O centroavante passou pouquíssimo tempo na base antes de ir para a equipe principal.

"Íamos treinar o juvenil contra os reservas do profissional, dava até vergonha o que ele fazia contra os caras do outro time. Ninguém conseguia parar. Ele era tão bom que o final da carreira ainda jogou bem demais acima do peso e com várias cirurgias no joelho no Brasil. E foi bem em todos os clubes que passou", elogiou.

'Parecia o Michael Jackson'

Com apenas 16 anos, o atacante estreou no time de cima contra a Caldense pelo Campeonato Mineiro, em um jogo com apenas 2.484 torcedores na arquibancada do estádio Ronaldão, em Poços de Caldas. A partida realizada na noite de 25 de maio de 1993 terminou com vitória celeste por 1 a 0.

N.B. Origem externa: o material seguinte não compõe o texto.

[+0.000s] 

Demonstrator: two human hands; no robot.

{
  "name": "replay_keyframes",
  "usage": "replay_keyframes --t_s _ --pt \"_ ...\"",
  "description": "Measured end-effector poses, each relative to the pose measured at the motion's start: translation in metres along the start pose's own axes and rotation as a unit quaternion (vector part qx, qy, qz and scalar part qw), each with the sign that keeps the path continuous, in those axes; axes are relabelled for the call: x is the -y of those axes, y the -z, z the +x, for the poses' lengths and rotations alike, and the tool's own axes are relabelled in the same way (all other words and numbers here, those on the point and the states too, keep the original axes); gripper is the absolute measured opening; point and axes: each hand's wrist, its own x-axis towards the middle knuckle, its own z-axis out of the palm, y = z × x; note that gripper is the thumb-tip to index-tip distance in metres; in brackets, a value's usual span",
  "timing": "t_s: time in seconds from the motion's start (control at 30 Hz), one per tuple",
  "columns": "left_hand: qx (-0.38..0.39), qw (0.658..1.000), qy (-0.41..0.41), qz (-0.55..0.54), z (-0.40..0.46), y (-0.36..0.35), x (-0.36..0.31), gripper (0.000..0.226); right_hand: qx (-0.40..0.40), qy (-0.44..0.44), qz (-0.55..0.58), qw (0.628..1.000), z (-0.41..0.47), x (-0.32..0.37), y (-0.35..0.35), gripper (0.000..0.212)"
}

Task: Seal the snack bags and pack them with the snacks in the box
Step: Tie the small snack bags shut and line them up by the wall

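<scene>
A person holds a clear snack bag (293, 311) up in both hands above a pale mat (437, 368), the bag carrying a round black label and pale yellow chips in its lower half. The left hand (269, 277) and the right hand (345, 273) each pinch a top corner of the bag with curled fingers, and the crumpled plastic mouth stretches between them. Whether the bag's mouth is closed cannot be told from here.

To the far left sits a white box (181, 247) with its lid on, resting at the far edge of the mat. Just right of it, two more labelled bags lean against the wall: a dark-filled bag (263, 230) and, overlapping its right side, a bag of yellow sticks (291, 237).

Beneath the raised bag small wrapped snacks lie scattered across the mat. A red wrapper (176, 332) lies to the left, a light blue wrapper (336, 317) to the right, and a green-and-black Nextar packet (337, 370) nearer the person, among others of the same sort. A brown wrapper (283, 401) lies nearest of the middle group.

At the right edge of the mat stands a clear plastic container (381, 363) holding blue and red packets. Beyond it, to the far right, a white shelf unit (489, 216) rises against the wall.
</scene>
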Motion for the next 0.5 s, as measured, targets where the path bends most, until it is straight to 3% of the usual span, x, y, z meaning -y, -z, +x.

"O sucesso veio muito rápido. Em pouco tempo ele virou um popstar no Cruzeiro. O pessoal invadia para ver os treinos na Toca da Raposa logo que ele foi ao profissional. Antigamente era tudo aberto. Parecia o Michael Jackson, o pessoal ficava correndo atrás. Eram muitas fotos, autógrafos e marias-chuteiras atrás dele!", contou Ricardinho.

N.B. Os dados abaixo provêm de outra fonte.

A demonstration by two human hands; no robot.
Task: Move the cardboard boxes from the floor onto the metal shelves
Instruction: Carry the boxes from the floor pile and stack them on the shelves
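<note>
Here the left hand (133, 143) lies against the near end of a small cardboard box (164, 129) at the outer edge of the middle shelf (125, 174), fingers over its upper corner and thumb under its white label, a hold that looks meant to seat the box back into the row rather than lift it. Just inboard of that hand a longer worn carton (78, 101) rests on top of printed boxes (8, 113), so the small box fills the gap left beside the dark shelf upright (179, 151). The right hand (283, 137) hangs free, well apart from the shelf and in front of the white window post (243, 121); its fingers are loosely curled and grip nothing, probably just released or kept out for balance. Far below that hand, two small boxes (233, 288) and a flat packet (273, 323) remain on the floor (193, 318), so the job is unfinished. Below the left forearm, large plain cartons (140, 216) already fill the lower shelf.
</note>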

O ex-volante, que é recordista de títulos pelo Cruzeiro (15) e venceu duas vezes o prêmio ESPN Bola de Prata Sportingbet (1996 e 2000), conta que o colega tinha boa relação com os demais jogadores.

"Ronaldo era gente boa demais, muito simples com a gente. Gostava de brincar, era atencioso e divertido. Eu o reencontrei na seleção brasileira anos depois e foi bacana. Ele estava voltando de cirurgia no joelho", afirmou.

Ronaldo marcou 56 gols em 58 partidas. Contra o Bahia, no Brasileiro de 1993, ele marcou cinco vezes, sendo que no último deles, o atacante roubou a bola do chão que estava com o goleiro uruguaio Rodolfo Rodríguez.

Em agosto de 94, o centroavante foi vendido ao PSV, da Holanda, por 6 milhões de dólares. Depois, jogou por Barcelona, Internazionale, Real Madrid, Milan e Corinthians, clube pelo qual pendurou as chuteiras, em 2011.

Pela seleção brasileira, o Fenômeno marcou 67 gols em 98 jogos, atrás apenas de Pelé. Em quatro Copas do Mundo, marcou 15 vezes em 19 duelos, um a menos que Miroslav Klose.